◆ PROBLEM TO WORK ON
Leave every image out, and print the remaining lines below exactly.

◆ GIVEN INFORMATION

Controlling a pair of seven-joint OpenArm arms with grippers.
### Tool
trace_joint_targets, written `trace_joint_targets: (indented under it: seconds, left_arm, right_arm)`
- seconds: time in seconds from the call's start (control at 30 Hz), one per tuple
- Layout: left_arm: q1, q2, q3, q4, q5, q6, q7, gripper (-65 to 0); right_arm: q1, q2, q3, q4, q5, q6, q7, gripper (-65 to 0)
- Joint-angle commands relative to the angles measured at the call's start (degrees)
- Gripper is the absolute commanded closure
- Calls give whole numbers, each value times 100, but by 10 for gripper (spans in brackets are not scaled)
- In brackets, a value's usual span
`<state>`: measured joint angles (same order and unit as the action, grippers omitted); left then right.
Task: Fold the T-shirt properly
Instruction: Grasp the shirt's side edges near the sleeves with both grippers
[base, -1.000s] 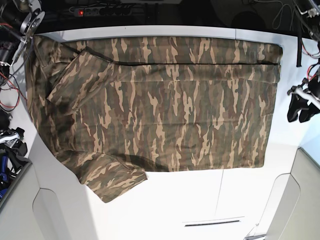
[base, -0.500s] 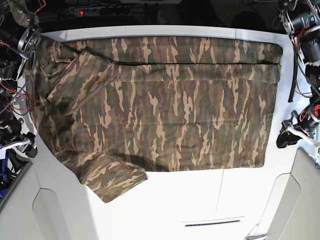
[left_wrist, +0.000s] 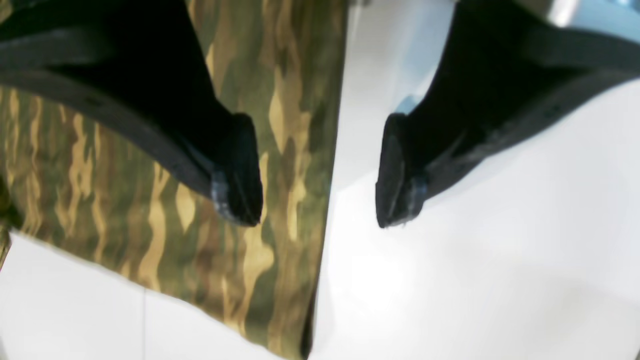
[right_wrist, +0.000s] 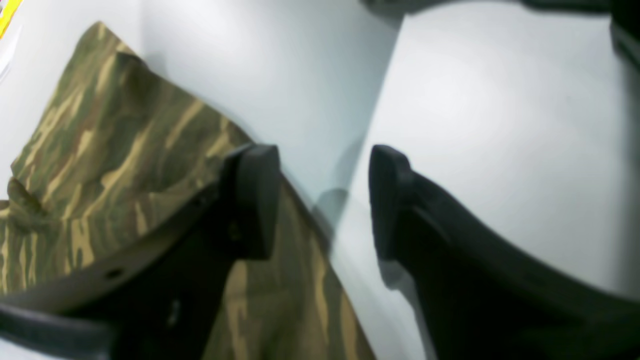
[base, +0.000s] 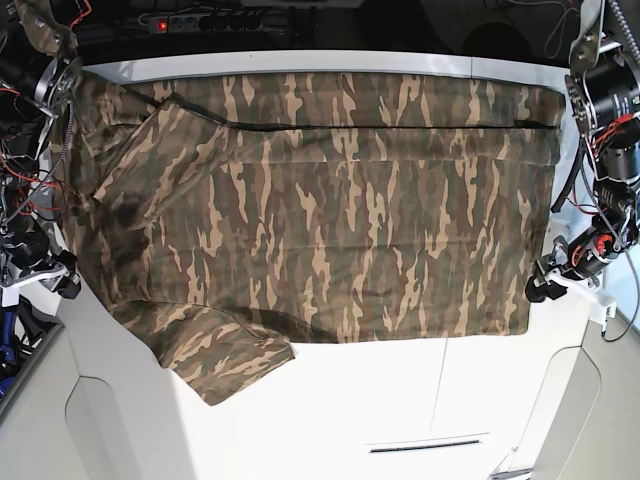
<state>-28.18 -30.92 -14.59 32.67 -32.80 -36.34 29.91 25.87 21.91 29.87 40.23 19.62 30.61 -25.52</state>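
Right wrist view, as I see it from my station: my right claw (right_wrist: 322, 200) with its jaws standing apart and nothing between them. The left-hand fingertip (right_wrist: 255, 200) lies over the camouflage T-shirt (right_wrist: 100, 150); the other sits over bare white worktop (right_wrist: 500, 110). The cloth's edge runs between the two fingers, with a shadow along it

A T-shirt (base: 330, 210) in camouflage print of olive green, brown and tan fills the frame's centre on a plain white surface (base: 400, 400), flanked by black end effector fingers (left_wrist: 240, 170).
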Motion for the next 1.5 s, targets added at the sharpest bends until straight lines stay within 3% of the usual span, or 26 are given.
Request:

◆ RESPONSE TO THE EXERCISE
Controlling a pair of seven-joint OpenArm arms with grippers.
### Tool
trace_joint_targets, written `trace_joint_targets: (indented under it: seconds, left_arm, right_arm)`
- seconds: time in seconds from the call's start (control at 30 Hz), one per tuple
- Layout: left_arm: q1, q2, q3, q4, q5, q6, q7, gripper (-65 to 0); right_arm: q1, q2, q3, q4, q5, q6, q7, gripper (-65 to 0)
- Joint-angle commands relative to the angles measured at the call's start (degrees)
- Gripper is the absolute commanded closure
- Calls give whole numbers, each value times 100, but by 10 for gripper (spans in brackets are not scaled)
- In brackets, a value's usual span
`<state>`: measured joint angles (same order and unit as the action, grippers omitted); left then right.
Task: Fold the T-shirt properly
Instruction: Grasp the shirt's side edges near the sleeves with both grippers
[base, -1.000s] 
[base, -0.500s] 
[left_wrist, +0.000s] 
[right_wrist, +0.000s] 
[base, +0.000s] 
<state>-28.18 -30.92 -14.59 32.67 -32.80 -36.34 29.91 25.87 21.91 29.87 40.23 19.62 30.61 -25.52</state>
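Right wrist view, as I see it from my station: my right claw (right_wrist: 322, 200) with its jaws standing apart and nothing between them. The left-hand fingertip (right_wrist: 255, 200) lies over the camouflage T-shirt (right_wrist: 100, 150); the other sits over bare white worktop (right_wrist: 500, 110). The cloth's edge runs between the two fingers, with a shadow along it

A T-shirt (base: 330, 210) in camouflage print of olive green, brown and tan fills the frame's centre on a plain white surface (base: 400, 400), flanked by black end effector fingers (left_wrist: 240, 170).
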Motion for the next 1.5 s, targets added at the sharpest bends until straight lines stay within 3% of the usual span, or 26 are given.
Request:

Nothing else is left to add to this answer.